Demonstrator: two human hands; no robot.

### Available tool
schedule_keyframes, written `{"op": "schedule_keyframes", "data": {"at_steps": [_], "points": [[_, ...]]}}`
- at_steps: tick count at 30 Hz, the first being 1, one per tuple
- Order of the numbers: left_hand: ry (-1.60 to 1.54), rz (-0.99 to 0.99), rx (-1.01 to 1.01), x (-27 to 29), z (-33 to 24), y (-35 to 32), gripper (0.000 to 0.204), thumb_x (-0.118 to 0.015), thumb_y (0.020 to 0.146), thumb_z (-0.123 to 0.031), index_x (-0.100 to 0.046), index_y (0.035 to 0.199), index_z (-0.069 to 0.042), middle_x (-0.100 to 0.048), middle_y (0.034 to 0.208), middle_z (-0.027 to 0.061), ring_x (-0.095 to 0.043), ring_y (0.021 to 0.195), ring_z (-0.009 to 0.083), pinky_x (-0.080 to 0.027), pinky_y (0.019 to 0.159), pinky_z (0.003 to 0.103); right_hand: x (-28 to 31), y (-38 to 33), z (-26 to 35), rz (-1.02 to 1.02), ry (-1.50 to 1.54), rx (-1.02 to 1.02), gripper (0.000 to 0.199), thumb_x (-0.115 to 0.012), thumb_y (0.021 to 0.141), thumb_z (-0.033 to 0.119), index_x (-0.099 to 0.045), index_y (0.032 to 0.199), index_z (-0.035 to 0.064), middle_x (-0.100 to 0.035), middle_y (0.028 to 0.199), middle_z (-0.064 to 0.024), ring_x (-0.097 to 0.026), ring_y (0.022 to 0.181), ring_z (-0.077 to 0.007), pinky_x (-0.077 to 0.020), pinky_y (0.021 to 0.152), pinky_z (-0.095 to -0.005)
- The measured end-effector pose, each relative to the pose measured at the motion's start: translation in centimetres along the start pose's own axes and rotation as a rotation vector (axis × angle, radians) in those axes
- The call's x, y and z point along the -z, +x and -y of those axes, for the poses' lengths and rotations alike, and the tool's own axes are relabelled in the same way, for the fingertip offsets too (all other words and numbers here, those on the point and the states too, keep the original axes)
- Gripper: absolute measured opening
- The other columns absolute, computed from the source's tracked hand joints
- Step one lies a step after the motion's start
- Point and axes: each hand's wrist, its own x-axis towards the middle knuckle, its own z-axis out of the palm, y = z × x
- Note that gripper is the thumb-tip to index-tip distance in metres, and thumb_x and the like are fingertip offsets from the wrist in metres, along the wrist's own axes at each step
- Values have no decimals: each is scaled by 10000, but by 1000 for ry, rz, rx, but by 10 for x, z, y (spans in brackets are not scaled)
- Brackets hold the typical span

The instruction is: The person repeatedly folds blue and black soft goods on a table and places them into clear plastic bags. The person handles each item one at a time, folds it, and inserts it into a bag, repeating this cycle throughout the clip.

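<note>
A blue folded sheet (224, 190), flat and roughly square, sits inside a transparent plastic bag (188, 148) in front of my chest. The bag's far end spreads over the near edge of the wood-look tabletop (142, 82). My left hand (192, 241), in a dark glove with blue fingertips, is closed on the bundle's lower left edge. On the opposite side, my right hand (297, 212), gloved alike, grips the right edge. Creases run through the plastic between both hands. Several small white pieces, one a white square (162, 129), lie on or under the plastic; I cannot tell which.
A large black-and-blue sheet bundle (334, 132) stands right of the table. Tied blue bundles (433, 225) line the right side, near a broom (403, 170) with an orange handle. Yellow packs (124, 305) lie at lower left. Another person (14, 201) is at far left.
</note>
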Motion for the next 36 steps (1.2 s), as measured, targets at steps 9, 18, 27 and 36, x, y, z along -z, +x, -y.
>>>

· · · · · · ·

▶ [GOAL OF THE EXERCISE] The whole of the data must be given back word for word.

▶ [WRITTEN RESPONSE]
Demonstrator: two human hands; no robot.

### Available tool
schedule_keyframes, written `{"op": "schedule_keyframes", "data": {"at_steps": [_], "points": [[_, ...]]}}`
- at_steps: tick count at 30 Hz, the first being 1, one per tuple
- Order of the numbers: left_hand: ry (-1.60 to 1.54), rz (-0.99 to 0.99), rx (-1.01 to 1.01), x (-27 to 29), z (-33 to 24), y (-35 to 32), gripper (0.000 to 0.204), thumb_x (-0.118 to 0.015), thumb_y (0.020 to 0.146), thumb_z (-0.123 to 0.031), index_x (-0.100 to 0.046), index_y (0.035 to 0.199), index_z (-0.069 to 0.042), middle_x (-0.100 to 0.048), middle_y (0.034 to 0.208), middle_z (-0.027 to 0.061), ring_x (-0.095 to 0.043), ring_y (0.021 to 0.195), ring_z (-0.009 to 0.083), pinky_x (-0.080 to 0.027), pinky_y (0.019 to 0.159), pinky_z (0.003 to 0.103); right_hand: x (-28 to 31), y (-38 to 33), z (-26 to 35), rz (-1.02 to 1.02), ry (-1.50 to 1.54), rx (-1.02 to 1.02), gripper (0.000 to 0.199), thumb_x (-0.115 to 0.012), thumb_y (0.021 to 0.141), thumb_z (-0.033 to 0.119), index_x (-0.099 to 0.045), index_y (0.032 to 0.199), index_z (-0.035 to 0.064), middle_x (-0.100 to 0.035), middle_y (0.028 to 0.199), middle_z (-0.064 to 0.024), ring_x (-0.097 to 0.026), ring_y (0.022 to 0.181), ring_z (-0.077 to 0.007), pinky_x (-0.077 to 0.020), pinky_y (0.021 to 0.152), pinky_z (-0.095 to -0.005)
- The measured end-effector pose, each relative to the pose measured at the motion's start: translation in centimetres along the start pose's own axes and rotation as a rotation vector (axis × angle, radians) in those axes
- The call's x, y and z point along the -z, +x and -y of those axes, for the poses' lengths and rotations alike, and the tool's own axes are relabelled in the same way, for the fingertip offsets too (all other words and numbers here, those on the point and the states too, keep the original axes)
- Gripper: absolute measured opening
- The other columns absolute, computed from the source's tracked hand joints
- Step one lies a step after the motion's start
- Point and axes: each hand's wrist, its own x-axis towards the middle knuckle, its own z-axis out of the palm, y = z × x
- Note that gripper is the thumb-tip to index-tip distance in metres, and thumb_x and the like are fingertip offsets from the wrist in metres, along the wrist's own axes at each step
- Values have no decimals: each is scaled by 10000, but by 1000 for ry, rz, rx, but by 10 for x, z, y (spans in brackets are not scaled)
- Brackets hold the typical span

The instruction is: The person repeatedly folds blue and black soft goods on a table and places them into clear plastic bags. The person handles each item one at a time, folds it, and inserts it into a bag, repeating this cycle throughout the clip.

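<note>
A blue folded sheet (224, 190), flat and roughly square, sits inside a transparent plastic bag (188, 148) in front of my chest. The bag's far end spreads over the near edge of the wood-look tabletop (142, 82). My left hand (192, 241), in a dark glove with blue fingertips, is closed on the bundle's lower left edge. On the opposite side, my right hand (297, 212), gloved alike, grips the right edge. Creases run through the plastic between both hands. Several small white pieces, one a white square (162, 129), lie on or under the plastic; I cannot tell which.
A large black-and-blue sheet bundle (334, 132) stands right of the table. Tied blue bundles (433, 225) line the right side, near a broom (403, 170) with an orange handle. Yellow packs (124, 305) lie at lower left. Another person (14, 201) is at far left.
</note>
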Motion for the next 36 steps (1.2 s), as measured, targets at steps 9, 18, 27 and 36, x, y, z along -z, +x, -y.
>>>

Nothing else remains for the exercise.